Las tradiciones más vivas

Desde Thurgau al cantón de Appenzell solo hay un paso, y merece la pena visitarlo para descubrir la región suiza donde las tradiciones autóctonas se mantienen con más autenticidad. Estamos en una región de 172 kilómetros cuadrados, con idéntica población entre hombres y vacas, unos 16.000, en la que se vive de la ganadería. En cualquiera de las fiestas típicas de este cantón es posible ver a sus habitantes bailando y entonando el canto yodel, fumando sus pipas curvilíneas o jugando una partida de naipes. Pero si la visita coincide con la llegada del buen tiempo, no hay que perderse el ascenso del ganado a las cumbres (alpaufzug) o el posterior descenso a los valles (alpabzug). El primero se desarrolla con la llegada de la primavera y el segundo empieza cuando el verano languidece. Los campesinos se visten con sus pantalones de gala, de color amarillo o negro, camisa blanca, chaleco rojo tradicional (broschttuäch), sombrero engalanado de flores, cinturón, tirantes con adornos de metal y un gran pendiente con forma de cuchara. Solo un detalle más: antes de iniciar la fiesta toman un suculento desayuno en alguna de sus queserías alpinas con leche recién ordeñada, fenz (leche, mantequilla, huevos y cereales) y queso.
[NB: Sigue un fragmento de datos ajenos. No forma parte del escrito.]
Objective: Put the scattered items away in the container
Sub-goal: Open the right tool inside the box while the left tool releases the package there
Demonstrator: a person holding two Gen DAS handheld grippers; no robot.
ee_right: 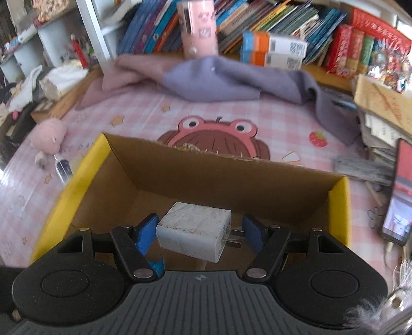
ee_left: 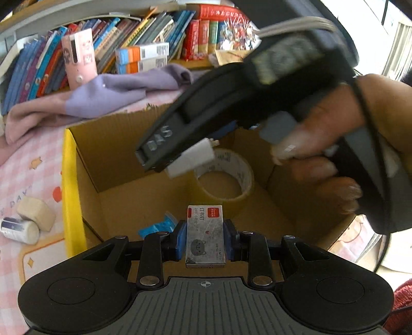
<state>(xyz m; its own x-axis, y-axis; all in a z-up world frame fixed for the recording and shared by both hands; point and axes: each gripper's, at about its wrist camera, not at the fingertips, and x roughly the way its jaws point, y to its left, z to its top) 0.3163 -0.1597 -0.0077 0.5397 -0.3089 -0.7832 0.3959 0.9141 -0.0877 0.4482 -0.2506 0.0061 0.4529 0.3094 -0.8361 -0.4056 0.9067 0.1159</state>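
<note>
Left gripper [ee_left: 205,238] is clamping a small grey staple box [ee_left: 205,235] between its blue pads, holding it upright over the open cardboard box [ee_left: 85,165] with the yellow-edged flaps. Right gripper [ee_right: 199,232] is carrying a white plug charger [ee_right: 194,230] over the same cardboard box [ee_right: 231,177]; left pad is touching the charger body, right pad is sitting at the prong tips, so the gripper is closing on it at a medium spread. In the left wrist view the right gripper body [ee_left: 164,144] is crossing above the box with the charger [ee_left: 191,159] sticking out, and a person's hand [ee_left: 342,134] is wrapping its handle. Inside the box a roll of clear tape [ee_left: 224,175] is resting near the far wall, with a blue wrapper [ee_left: 157,226] on the floor of the box near the left pad. On the desk's pink checked mat [ee_left: 31,159], left of the box, two pale cylindrical items [ee_left: 27,219] are lying side by side, touching. In the right wrist view a pink plush toy [ee_right: 49,136] is lying well left of the box and a phone [ee_right: 399,193] is lying to its right. A purple cloth [ee_right: 231,80] is lying beyond the box, books [ee_right: 270,15] standing behind it.
</note>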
En el largo desfile, el pastor jefe se coloca al final de la fila y sus compañeros protegen los flancos. Siempre le acompaña su fiel perro de montaña, que se encarga de que ninguno de los animales se aparte del sendero.

Por delante marchan los gansos, las cabras típicas de Appenzell (una raza sin cuernos), los niños con sus atuendos tradicionales, el resto de las vacas de leche, novillos y un carro de dos ejes tirado por un caballo que los campesinos llaman Ledi. Pasadas tres horas, el grupo alcanza Appenzell, la capital de este aislado cantón con sus casas y fachadas pintadas de manera espectacular por Johannes Hugentobler a principios del siglo XX. El pueblo y los visitantes los reciben con vítores, aplausos y cánticos improvisados que emocionan a los vecinos de más edad. Por la tarde se cumplirá otra tradición popular desde el siglo XV: desde la cima de una de las montañas alpinas se escuchará el sonido del betruf, una plegaria vespertina, normalmente la oración del Ave María, que lanza un pastor al vacío con un instrumento de madera. Es una muestra más del sentido religioso que defienden a ultranza los habitantes del cantón de Appenzell.